Um documento da Igreja Católica com orientações a novos bispos estipula que “não é necessariamente o dever” dos religiosos reportar acusações de abuso sexual de crianças por membros do clero às autoridades e que tal atitude deve ser tomada pelas vítimas e por suas famílias.
O guia para bispos em treinamento estabelece que os sacerdotes devem observar as leis do país em que estejam, mas que o único dever deles é lidar com estes episódios através de procedimentos internos da Igreja.
“De acordo com o estado das leis civis de cada país onde informar [as autoridades] é obrigatório, não é necessariamente dever do bispo reportar os suspeitos às autoridades, à polícia ou a promotoria do Estado no momento em que eles passam a saber sobre crimes ou atos pecaminosos”, estabelece o documento.
As orientações foram elaboradas pelo monsenhor Tony Anatrella, consultor do Conselho Pontífice para a Família, e divulgadas pelo Vaticano no dia 01 de fevereiro com o objetivo de receber “sugestões para aprimorar a experiência”, segundo o cardeal canadense Marc Ouellet, como relata o jornalista John Allen, editor do siteCruxnow, que cobre o Vaticano.
Anatrella é conhecido dentro e fora da Igreja Católica por sua homofobia, tendo já dito, em 2005, que pessoas homossexuais são “imaturas, narcisistas e manipuladoras” e que a homossexualidade é “uma forma de imaturidade profunda da sexualidade humana”.
Allen observa que a Comissão Pontífice para a Proteção de Menores, criada pelo papa Francisco, aparentemente não exerceu nenhuma influência sobre o programa de treinamento de novos bispos, apesar de supostamente estar desenvolvendo estratégias para prevenir e lidar com o abuso clerical.
O guia reconhece que “a Igreja tem sido particularmente afetada por crimes sexuais cometidos contra crianças”, mas enfatiza estatísticas que mostram que a maioria dos abusos sexuais contra crianças são cometidos por membros da família, amigos e vizinhos.
Segundo Allen, o curso de treinamento para novos bispos começou a ser ministrado em 2001 e foi frequentado por cerca de 30% dos prelados católicos.
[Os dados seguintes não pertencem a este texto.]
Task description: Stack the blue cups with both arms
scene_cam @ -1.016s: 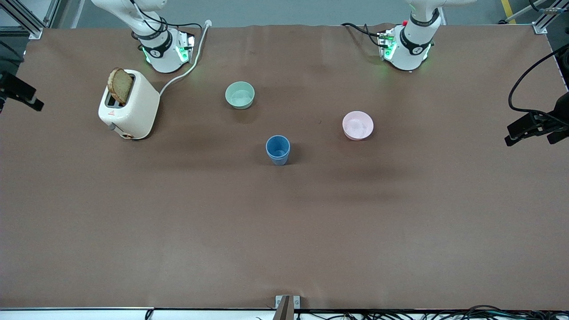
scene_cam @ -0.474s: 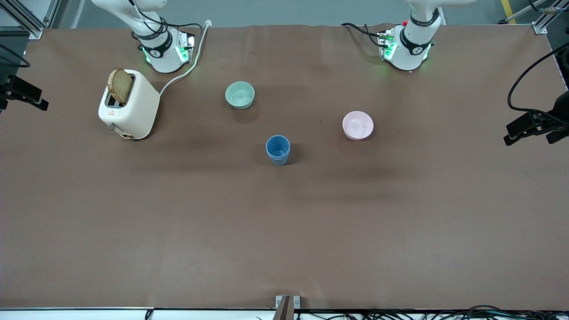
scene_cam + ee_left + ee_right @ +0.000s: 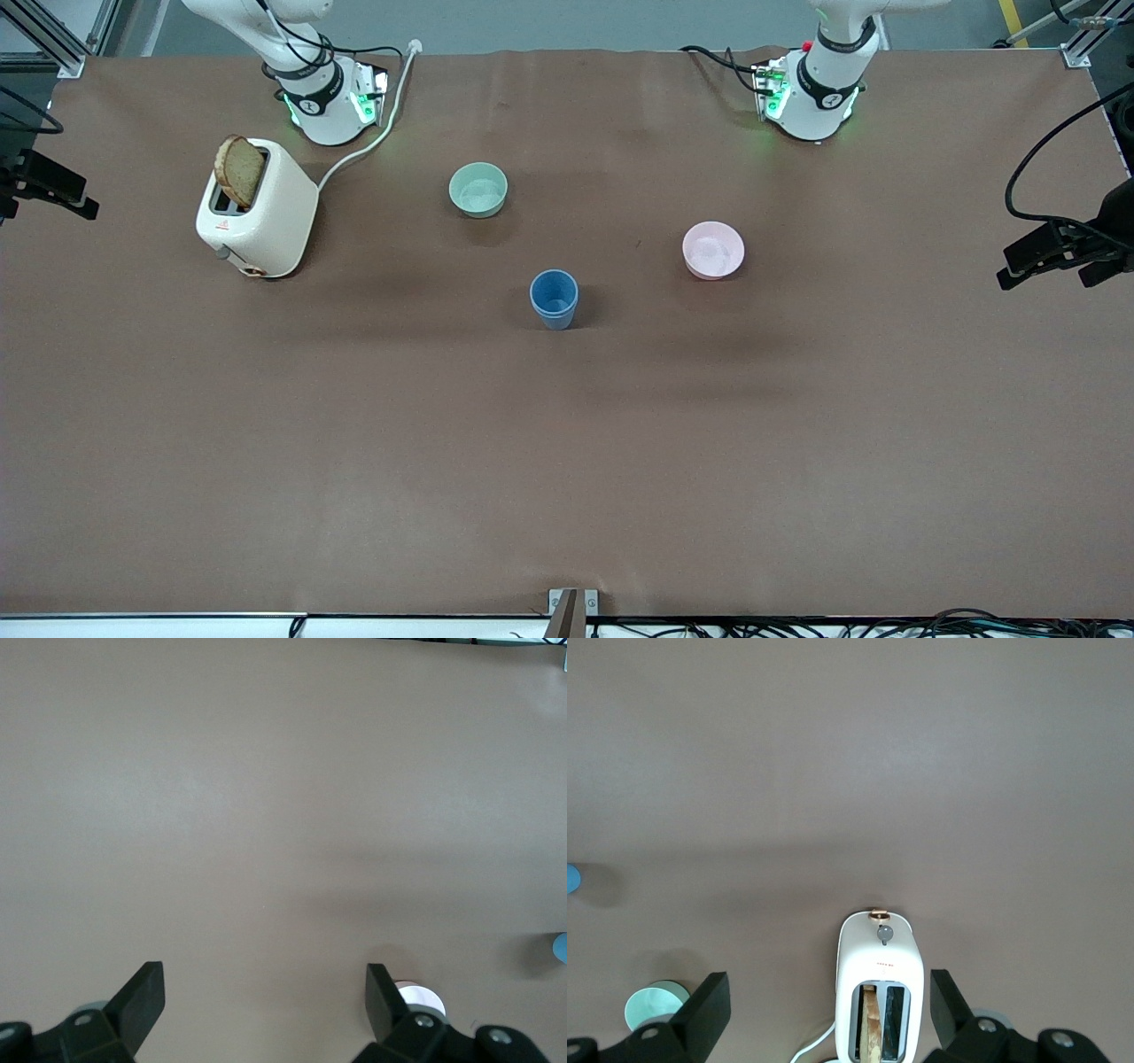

As orientações sobre como proceder em caso de acusações de abuso de crianças foram apresentadas aos bispos em setembro do ano passado no curso anual de treinamento da Congregação de Bispos do Vaticano.
A Rede de Sobreviventes de Abusos de Padres (SNAP, na sigla em ingês), organização baseada nos EUA, afirmou que tal informação mostra que a Igreja Católica não mudou substancialmente em relação à questão. “É enfurecedor e perigoso que tantas pessoas acreditem no mito de que os bispos estão mudando a maneira em que eles lidam com o abuso e tão pouca atenção seja dada quando evidências do contrário – como mostra o artigo de Allen – aparecem”, declarou o grupo em comunicado ao jornal britânico The Guardian.